Hello Daniel and Everyone:
After spending quite a bit of time working with AMGCL,
I came to the realization that perhaps I am not using the best strategy.
Background info/usage:
1) Transient time-dependent Poisson type (7-point stencil) in a uniform hexahedral but non-cubic non-uniform domain.
2) Ever growing matrix contains the previous time-step matrix, plus a small percentage increase (< 0.1%) in size.
3) Approximate solution only requires a small residual decrease (relative error < 0.1 is OK). With typical multigrid (4 levels) the setup time is on average 5 times larger than then solution time (usually 2 iterations is enough).
Observations:
1) Right out of the box AMGCL is faster than PETSc, Trilinos, Hypre
2) Still, I would like to reduce the Wall time even more :)
3) I tried not doing setup, precond.max_levels = 1, and it converges ~ 80% of the time in less than 10 iterations. When it does not converge, just switch to using precond.max_levels = 2 and it converges in ~ 2 iters. With this strategy I am saving ~ 25-30% of the solution time. Which is good, but not knowing AMGCL, perhaps there is more that can be done ? Please let me know. I am including the code snippet for this strategy below
4) Not using MG (precond.max_levels = 1) (I think I am not using MG..), leads to good convergence, if I put a few more iterations
I bet it would always converge (symmetric pos definite matrices), I am thinking that perhaps this is ideal to be solved on a GPU,
because I read on the AMGCL docs that the solution part on GPUs is very fast. And because for symmetric systems we only need to update
the new rows, the GPU can keep the same matrix, and we only add the new rows for each new iteration/solution. What do you think?,
will this be a good approach on typical low end GPUs with ~ 3GB of memory ?

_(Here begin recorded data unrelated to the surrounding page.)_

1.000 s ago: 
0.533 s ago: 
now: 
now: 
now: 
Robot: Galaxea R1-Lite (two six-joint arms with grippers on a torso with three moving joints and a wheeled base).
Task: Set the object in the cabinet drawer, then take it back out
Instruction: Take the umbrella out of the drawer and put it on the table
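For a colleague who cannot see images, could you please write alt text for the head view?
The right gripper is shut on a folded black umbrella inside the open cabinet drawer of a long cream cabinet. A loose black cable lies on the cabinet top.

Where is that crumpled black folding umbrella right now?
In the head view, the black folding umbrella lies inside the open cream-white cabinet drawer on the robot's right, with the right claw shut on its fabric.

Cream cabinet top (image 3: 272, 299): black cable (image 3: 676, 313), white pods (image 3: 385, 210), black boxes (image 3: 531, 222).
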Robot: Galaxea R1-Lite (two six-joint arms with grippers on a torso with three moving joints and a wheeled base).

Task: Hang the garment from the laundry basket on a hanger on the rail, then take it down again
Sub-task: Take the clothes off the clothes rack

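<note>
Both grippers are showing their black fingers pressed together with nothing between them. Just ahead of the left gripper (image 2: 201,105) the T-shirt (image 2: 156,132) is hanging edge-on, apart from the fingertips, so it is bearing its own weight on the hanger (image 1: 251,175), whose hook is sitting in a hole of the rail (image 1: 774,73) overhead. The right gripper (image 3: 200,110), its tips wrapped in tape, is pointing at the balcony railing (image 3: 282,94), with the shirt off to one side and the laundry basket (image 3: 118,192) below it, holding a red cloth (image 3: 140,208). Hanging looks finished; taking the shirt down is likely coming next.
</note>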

the matrix alone takes less than 500 MB of memory, half if we could use symmetry) Actually only using the lower (or upper) triangular
part would be ideal because the coeff matrix only needs to be "appended" with the new rows, otherwise it is more complicated...
Here is the little code snippet to illustrate my current use:
typedef amgcl::backend::builtin<double> PrecBackend; //float did not save Wall time with OMP backend
typedef amgcl::backend::builtin<double> SolvBackend;
typedef amgcl::make_solver<
amgcl::amg<
PrecBackend,
amgcl::coarsening::smoothed_aggregation,
amgcl::relaxation::spai0
>,
amgcl::solver::bicgstab<SolvBackend>
> Solver;
Solver::params prm;
prm.precond.max_levels = 1;//this is for the first attempt, not setting up multigrid (I think)
prm.solver.maxiter = 10;
prm.solver.tol = 0.1;
solveagain:
amgcl::profiler<> prof;
prof.tic("setup");
Solver solve(std::tie(n, ptr, col, val), prm);
double time_setup = prof.toc("setup");
prof.tic("solve");
std::tie(iters, error) = solve(rhs, x);
double time_solve = prof.toc("solve");
if( error > prm.solver.tol ){
if( prm.precond.max_levels < 2 ){
prm.precond.max_levels = 4;
prm.solver.maxiter = 30; // never needs more than 2-3 with AMG
std::fill( x.begin(), x.end(), 0.0 );
std::copy( RHS, RHS + neqns, rhs.begin());
goto solveagain;
}
//no convergence, handle error, but this never happens ...
}
Please, let me know what you think, in my tests with MG precond and w/o MG, bicgstab is always better than cg and gmres.
I tried using more than 10 iters to always make it converge w/o MG, but it does not reduce Wall time, after ~ 10 iters it is better to setup the MG precond.
Will a no MG precond have a good chance on a typical GPU such as a GTX 1060 with 3GB ? if I can update only the new rows of a matrix ?
Any other ideas on what I could change to reduce Wall time on a typical PC with or w/o a GPU ?
Thanks for your advice/feedback !
Regards,